ACTOR (id, fname, lname, gender)
MOVIE (id, name, year)
DIRECTORS (id, fname, lname)
CASTS (pid, mid, role)
MOVIE_DIRECTORS (did, mid)
GENRE (mid, genre)

All id fields are integers. MOVIE.year is an integer. All other fields are character strings.

id column in ACTOR, MOVIE & DIRECTOR tables is a key for the respective table.

CASTS.pid refers to ACTOR.id
CASTS.mid refers to MOVIE.id
MOVIE_DIRECTORS.did refers to DIRECTORS.id
MOVIE_DIRECTORS.mid refers to MOVIE.id
GENRE.mid refers to MOVIE.id

In this homework, you will do two things.

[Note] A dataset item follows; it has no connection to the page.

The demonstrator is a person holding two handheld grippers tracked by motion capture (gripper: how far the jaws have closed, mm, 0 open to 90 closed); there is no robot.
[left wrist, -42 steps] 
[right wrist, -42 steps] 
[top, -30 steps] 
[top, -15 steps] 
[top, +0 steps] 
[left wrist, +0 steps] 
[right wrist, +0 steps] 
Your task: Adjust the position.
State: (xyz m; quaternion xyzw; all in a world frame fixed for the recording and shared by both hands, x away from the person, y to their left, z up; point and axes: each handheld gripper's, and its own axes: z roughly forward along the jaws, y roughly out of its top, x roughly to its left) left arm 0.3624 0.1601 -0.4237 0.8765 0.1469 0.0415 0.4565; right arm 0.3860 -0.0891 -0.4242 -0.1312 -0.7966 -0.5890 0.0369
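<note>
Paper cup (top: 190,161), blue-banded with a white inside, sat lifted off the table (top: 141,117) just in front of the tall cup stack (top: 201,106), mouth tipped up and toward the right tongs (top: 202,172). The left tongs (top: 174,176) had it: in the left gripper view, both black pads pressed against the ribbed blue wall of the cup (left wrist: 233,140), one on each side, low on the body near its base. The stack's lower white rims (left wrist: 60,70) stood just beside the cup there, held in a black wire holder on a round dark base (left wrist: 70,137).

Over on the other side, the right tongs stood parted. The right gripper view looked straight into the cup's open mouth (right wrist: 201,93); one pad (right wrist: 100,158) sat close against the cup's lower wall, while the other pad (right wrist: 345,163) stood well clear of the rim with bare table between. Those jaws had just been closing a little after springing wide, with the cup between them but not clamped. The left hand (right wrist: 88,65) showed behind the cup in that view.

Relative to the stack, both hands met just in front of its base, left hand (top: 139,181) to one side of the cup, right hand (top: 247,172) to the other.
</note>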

First, you will connect to a DBMS server running on a machine called IISQLSRV. The DBMS that we will use in this assignment is Microsoft SQL Server. We already imported and indexed the IMDB database on that server. In the remainder of the assignment, you will simply write SQL queries. These queries, however, are challenging.

A. Connecting to SQL Server on IISQLSRV (3 points):

Follow the instructions here to connect to the database server.

We also have an instance of SQL Server running in the Microsoft Azure Cloud. You can use this server just like you use iisqlsrv.cs.washington.edu. The only differences are:

For fun, try and run some of the queries from the previous homework and see how fast they run compared to your local SQLite application.

 

B. SQL QUERIES (72 points; 12 points per question):

For each question below, write a single SQL query to answer that question. Add a comment to each query indicating the question number and the number of rows your query returns.

  1. Consider all actors that had five or more roles in a movie in 2010. In homework 2, we asked you to list each such actor's name, the movie name, and the number of roles he/she played. Do the same thing, but instead of giving the number of roles, give the name of each role. Your answer should have one tuple for each combination of (actor, movie, role) - so if an actor has 10 roles in a given movie, there should be 10 tuples for that actor and movie. Approx. 140 rows.

  2. For each year, count the number of movies in that year that had only female actors. Recall the meaning of the universal quantifier: a movie without any actors is also a movie with only female actors (since there are no male actors in such a movie!). Approx. 130 rows.

  3. Now make a small change: for each year, report the percentage of movies with only female actors made that year, and also the total number of movies made that year. For example, one answer will be:

    1990 31.81 13522

    meaning that in 1990 there were 13,522 movies, and 31.81% had only female actors. You do not need to round your answer. Approx. 130 rows.

  4. Find the film(s) with the largest cast. Return the movie title and the size of the cast. By "cast size" we mean the number of distinct actors that played in that movie: if an actor played multiple roles, or if the actor is simply listed more than once in CASTS, we still count her/him only once. You may not assume that only one film has the largest cast. 1 row.

  5. A decade is a sequence of 10 consecutive years. For example 1965, 1966, ..., 1974 is a decade, and so is 1967, 1968, ..., 1976. Find the decade with the largest number of films. 1 row.

  6. The Bacon number of an actor is the length of the shortest path between the actor and Kevin Bacon in the "co-acting" graph. That is, Kevin Bacon has Bacon number 0; all actors who acted in the same film as KB have Bacon number 1; all actors who acted in the same film as some actor with Bacon number 1 (but not with Bacon himself) have Bacon number 2, etc. Count how many actors have Bacon number is 2. 1 row.

Put all your code for part B (SELECT-FROM-WHERE code) in a file called hw3-queries.sql.